*Task description*. Output exactly the lines of the listing below that run from the line with "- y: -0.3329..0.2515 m" through the line with "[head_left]". No pictures.

*Source data*.
-------

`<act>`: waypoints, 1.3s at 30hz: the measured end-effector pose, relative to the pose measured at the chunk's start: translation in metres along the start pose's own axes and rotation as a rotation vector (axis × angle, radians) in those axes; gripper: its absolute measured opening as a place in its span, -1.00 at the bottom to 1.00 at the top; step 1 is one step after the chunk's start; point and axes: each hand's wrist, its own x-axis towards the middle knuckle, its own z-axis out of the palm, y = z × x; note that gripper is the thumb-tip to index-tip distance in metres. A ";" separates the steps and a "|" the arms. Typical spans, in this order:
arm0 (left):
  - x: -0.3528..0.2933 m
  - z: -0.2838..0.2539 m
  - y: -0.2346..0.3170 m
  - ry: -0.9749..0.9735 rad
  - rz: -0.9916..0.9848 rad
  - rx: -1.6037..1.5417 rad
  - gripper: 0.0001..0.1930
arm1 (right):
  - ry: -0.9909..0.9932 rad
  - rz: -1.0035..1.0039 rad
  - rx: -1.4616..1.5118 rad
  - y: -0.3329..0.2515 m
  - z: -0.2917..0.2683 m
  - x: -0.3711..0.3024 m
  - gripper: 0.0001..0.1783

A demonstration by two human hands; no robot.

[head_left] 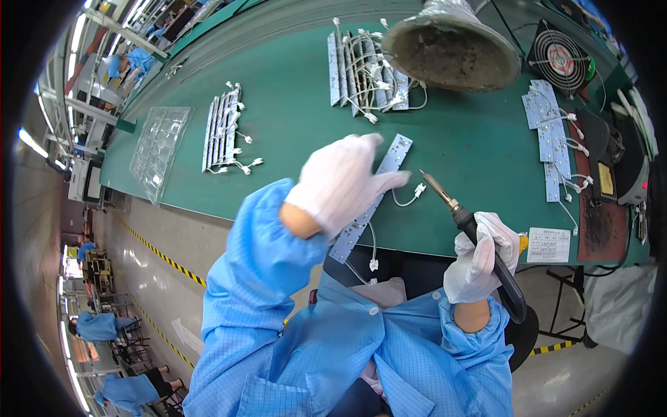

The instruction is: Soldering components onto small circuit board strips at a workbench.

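Note:
My right hand [481,258], in a white glove, is closed around the black handle of a soldering iron [501,279]. The iron's metal tip points up and left, above the green bench. My left hand [338,182], also gloved, is over a narrow light-blue LED strip board [394,154] and hides its middle. Its thumb stretches to the right, apart from the fingers. The board lies at a slant across the bench's near edge, its lower end overhanging toward my lap. White wires with small connectors [420,190] trail from it.
A bundle of wired LED boards [335,71] lies at the back, beside a flared metal fume hood [458,48]. Another bundle [221,132] and a clear plastic tray [160,149] are on the left. At right are more boards [545,142], a fan [559,59], a soldering sponge [606,178] and a paper label [549,244].

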 end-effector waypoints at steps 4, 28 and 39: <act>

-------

*Solution to this task*.
  - y: -0.3329..0.2515 m
  - z: -0.2917..0.2683 m
  - x: -0.3711..0.3024 m
  - gripper: 0.0001..0.1783

A demonstration by two human hands; no robot.

[head_left] 

The answer to this exercise has been fully stated.